• **Prompt**
Once the pictures are set aside, reproduce the remaining data exactly.

::: Collected data :::

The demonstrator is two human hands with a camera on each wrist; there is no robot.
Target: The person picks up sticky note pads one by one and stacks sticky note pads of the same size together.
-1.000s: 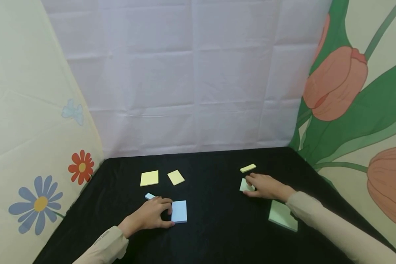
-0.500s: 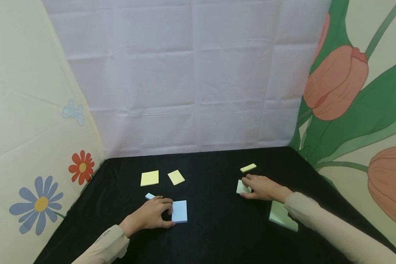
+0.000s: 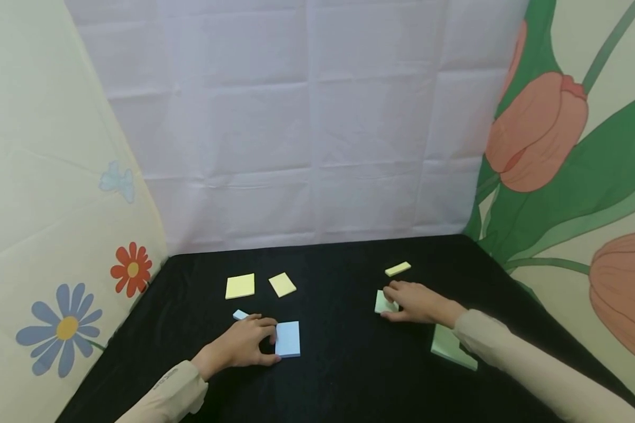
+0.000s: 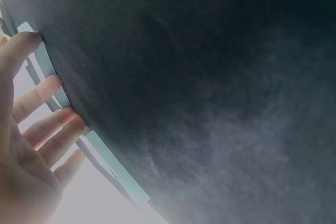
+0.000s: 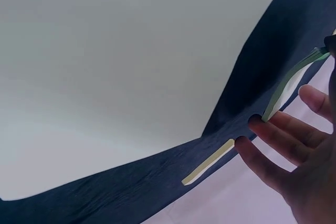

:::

• **Answer to this exercise**
The demonstrator is two human hands with a camera on each wrist; there is no robot.
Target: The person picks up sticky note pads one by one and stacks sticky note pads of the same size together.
-1.000s: 
-0.500s: 
+0.000s: 
+0.000s: 
+0.000s: 

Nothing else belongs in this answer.